Unfortunately, the next systemic risk will not emerge from Tier 1 financial firms any more than it will emerge from reckless savings and loan lending or overinvestment in dotcom businesses. But that fact fails to temper dreams that it will be otherwise.
In a July 26 New York Times op-ed, a popular Princeton economist (hint: not Paul Krugman) closed his eyes real tight and imagined what the world would have been like had the President’s systemic-risk regulator existed in 2005. This economist imagined the regulator maintaining a vigilant eye on the growing mound of residential-backed collateralized debt securities.
He then imagined this same regulator questioning the legitimacy of all those easily parsed out triple-A bond ratings. This regulator even possessed sufficient wisdom to questioned American International Group’s addiction to writing credit default swaps on all those collateralized debt obligations the banks were issuing.

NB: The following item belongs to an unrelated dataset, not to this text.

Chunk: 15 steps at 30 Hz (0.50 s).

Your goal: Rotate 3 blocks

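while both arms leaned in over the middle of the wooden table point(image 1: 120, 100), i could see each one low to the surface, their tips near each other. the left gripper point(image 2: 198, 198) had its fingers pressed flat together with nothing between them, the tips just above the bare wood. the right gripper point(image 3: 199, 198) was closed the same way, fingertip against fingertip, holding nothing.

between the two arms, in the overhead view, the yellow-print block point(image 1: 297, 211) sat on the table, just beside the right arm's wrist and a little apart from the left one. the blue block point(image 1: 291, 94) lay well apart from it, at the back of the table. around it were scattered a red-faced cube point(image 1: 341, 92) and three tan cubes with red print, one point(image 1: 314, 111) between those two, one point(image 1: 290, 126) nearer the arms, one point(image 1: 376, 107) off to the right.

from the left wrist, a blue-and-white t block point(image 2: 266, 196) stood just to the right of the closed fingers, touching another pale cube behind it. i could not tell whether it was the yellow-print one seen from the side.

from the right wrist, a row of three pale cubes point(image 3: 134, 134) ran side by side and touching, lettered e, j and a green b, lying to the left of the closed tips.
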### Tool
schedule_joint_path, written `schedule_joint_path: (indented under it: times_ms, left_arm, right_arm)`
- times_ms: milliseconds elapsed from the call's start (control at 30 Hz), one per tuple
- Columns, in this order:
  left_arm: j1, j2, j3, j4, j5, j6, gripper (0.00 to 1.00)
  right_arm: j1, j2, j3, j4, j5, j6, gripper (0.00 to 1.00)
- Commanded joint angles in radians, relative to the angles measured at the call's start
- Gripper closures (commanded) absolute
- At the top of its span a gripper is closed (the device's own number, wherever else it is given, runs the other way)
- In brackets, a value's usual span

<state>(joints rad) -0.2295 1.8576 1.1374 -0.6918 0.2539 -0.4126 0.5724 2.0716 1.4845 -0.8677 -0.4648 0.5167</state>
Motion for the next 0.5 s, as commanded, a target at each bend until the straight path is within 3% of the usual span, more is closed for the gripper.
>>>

Of course, this Princeton economist’s omniscient regulator is the antithesis of the real-world heads of the SEC, who also ignored Boston investor Harry Makropoulos — the guy who mailed SEC investigators a 29-page tip sheet, explicating Bernie Madoff’s secretive business practices, lack of oversight, and suspiciously high profits.
The year 2005 was unremarkable, but steady: in other words, a perfect year for writing as many credit default swaps as the computer could generate. It was also an interregnum from the Dow Jones Industrial Average’s 3,000-point upswing over 2003 and 2004 and the additional 3,000-point upswing that occurred over 2006 and 2007. In short, the stock market of 2003 through 2007 was very good to many equity investors, and when times are very good, markets grow very risky (another salient point noted in Minsky’s “Financial Instability Hypothesis”).

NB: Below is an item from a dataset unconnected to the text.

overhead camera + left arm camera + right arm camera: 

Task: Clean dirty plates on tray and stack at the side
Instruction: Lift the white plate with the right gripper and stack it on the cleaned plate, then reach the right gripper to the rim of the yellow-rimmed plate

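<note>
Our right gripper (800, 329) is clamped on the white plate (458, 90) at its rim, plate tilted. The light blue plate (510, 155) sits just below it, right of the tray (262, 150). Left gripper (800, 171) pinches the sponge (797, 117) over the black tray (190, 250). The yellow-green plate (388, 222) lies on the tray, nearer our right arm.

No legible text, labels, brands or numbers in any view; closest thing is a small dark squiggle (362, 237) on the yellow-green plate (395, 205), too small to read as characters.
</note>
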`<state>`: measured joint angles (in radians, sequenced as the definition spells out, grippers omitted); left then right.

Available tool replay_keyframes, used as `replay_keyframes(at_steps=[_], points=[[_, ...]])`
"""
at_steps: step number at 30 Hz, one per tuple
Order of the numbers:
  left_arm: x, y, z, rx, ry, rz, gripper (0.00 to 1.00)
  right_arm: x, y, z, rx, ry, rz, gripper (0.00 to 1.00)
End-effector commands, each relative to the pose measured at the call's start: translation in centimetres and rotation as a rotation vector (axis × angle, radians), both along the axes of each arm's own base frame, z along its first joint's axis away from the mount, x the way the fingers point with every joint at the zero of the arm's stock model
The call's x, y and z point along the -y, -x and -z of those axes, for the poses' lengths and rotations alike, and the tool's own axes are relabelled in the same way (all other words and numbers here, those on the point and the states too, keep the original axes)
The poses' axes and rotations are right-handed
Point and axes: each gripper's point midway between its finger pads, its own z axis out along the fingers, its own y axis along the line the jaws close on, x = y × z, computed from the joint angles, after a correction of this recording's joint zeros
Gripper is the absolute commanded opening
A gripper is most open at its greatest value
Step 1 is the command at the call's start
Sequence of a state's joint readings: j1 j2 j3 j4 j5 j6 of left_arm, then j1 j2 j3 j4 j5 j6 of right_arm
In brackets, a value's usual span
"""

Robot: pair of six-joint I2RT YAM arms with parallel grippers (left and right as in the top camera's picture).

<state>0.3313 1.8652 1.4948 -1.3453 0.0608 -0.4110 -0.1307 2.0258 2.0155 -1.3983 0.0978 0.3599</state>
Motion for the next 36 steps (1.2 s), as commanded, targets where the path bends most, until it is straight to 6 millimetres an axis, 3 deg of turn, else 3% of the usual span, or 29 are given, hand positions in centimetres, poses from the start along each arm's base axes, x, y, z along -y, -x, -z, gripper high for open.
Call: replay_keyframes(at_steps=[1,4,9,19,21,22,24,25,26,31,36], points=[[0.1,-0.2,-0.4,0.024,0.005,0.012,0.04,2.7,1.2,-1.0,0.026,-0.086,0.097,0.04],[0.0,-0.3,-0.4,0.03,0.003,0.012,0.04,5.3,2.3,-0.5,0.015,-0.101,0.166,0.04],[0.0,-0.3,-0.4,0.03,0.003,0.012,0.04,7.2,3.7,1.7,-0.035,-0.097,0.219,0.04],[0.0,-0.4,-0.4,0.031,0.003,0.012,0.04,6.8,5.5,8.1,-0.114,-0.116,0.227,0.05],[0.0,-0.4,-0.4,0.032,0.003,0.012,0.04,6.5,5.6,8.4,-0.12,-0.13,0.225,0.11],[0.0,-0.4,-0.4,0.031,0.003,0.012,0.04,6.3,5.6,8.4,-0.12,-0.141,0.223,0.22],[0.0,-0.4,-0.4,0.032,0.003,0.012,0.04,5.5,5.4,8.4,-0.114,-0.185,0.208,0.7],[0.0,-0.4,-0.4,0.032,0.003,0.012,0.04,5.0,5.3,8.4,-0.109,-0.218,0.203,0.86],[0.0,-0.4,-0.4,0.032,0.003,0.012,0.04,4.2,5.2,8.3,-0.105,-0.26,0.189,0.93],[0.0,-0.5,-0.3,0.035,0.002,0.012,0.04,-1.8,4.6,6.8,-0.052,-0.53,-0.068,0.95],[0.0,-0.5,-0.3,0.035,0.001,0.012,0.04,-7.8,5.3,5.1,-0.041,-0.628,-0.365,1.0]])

But good markets are exactly when regulators become most complacent — vigilance being the greatest risk to one’s bureaucratic career. Imagine the vigilant regulator confronted with this comment from Rep. Barney Frank (D-MA) at the House Financial Services Committee hearing on September 10, 2003:
I worry, frankly, that there’s a tension here. The more people, in my judgment, exaggerate a threat of safety and soundness, the more people conjure up the possibility of serious financial losses to the Treasury, which I do not see. I think we see entities that are fundamentally sound financially and withstand some of the disaster scenarios.

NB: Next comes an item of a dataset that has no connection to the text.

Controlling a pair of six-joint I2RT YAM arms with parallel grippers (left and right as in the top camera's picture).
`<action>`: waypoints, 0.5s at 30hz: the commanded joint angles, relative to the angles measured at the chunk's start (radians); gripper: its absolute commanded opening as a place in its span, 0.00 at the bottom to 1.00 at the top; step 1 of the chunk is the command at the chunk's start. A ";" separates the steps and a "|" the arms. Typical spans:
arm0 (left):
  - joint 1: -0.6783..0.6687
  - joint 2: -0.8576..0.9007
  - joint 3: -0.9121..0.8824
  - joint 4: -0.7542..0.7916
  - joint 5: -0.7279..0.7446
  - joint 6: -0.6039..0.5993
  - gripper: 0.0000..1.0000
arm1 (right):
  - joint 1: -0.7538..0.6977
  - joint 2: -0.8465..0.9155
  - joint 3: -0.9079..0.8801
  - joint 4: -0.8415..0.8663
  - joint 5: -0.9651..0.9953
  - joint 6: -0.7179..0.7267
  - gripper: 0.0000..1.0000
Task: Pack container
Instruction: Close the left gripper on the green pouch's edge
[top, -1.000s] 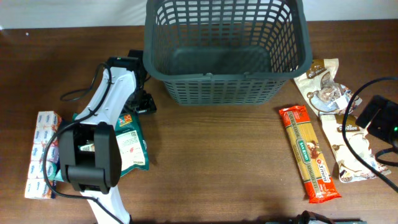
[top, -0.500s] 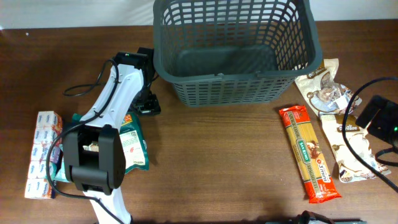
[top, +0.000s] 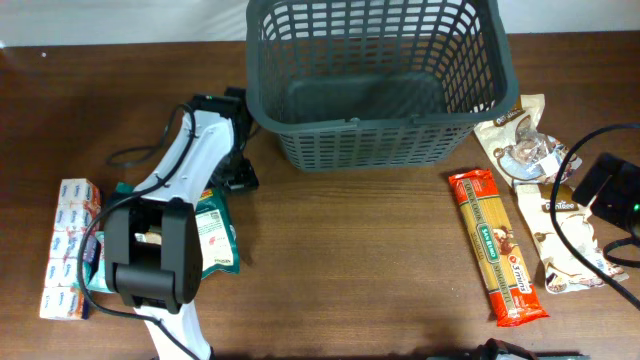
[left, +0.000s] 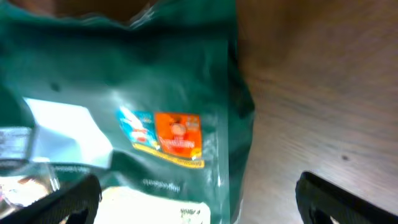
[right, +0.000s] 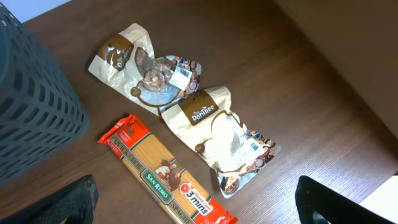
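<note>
The container, a large dark grey lattice basket, stands at the back middle with nothing inside it; its wall also shows in the right wrist view. My left gripper is by the container's front left corner. In the left wrist view it is open, with its fingers spread over a green packet lying on the table. My right gripper is open and empty, high above the spaghetti pack at the right.
Two brown-and-white pouches lie right of the spaghetti; they also show in the right wrist view. Blue-and-white boxes sit at the left edge. The right arm and its cables are at the far right.
The container has slid a little to the right. The left arm's wrist has moved right with it. The right side has not changed.
</note>
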 joint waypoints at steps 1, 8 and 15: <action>-0.006 0.007 -0.076 0.039 -0.006 -0.029 0.99 | -0.007 -0.002 0.016 0.000 -0.006 0.012 0.99; 0.005 0.008 -0.148 0.103 -0.007 -0.028 0.99 | -0.007 -0.002 0.016 0.000 -0.007 0.012 0.99; 0.028 0.009 -0.204 0.167 -0.007 -0.028 0.99 | -0.007 -0.002 0.016 -0.004 -0.007 0.012 0.99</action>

What’s a self-interested regulator to do?
The answer is easy to fathom, which is why we should jettison our fiat money system in favor of a gold or multicommodity-metal system (such as gold, platinum, silver, and copper). While we’re at it, we should jettison fractional-reserve banking in favor of full-reserve banking. A full-reserve banking system would prevent both overextension of credit and loss of confidence in the financial system. Both actions would remove the financial system from the aegis of a constantly wrong regulatory hegemony and place it under the aegis of a mostly right free market.
But if you prefer the status quo and believe President Obama’s latest proposal is the preferred option, because it puts all our regulators on the same page, I suggest glancing across the Atlantic to our close kin the British, and their putatively cohesive Financial Services Authority. Then ask yourself this: Did the FSA shield the United Kingdom from systemic risk any better than our current hodgepodge of regulatory agencies shielded us?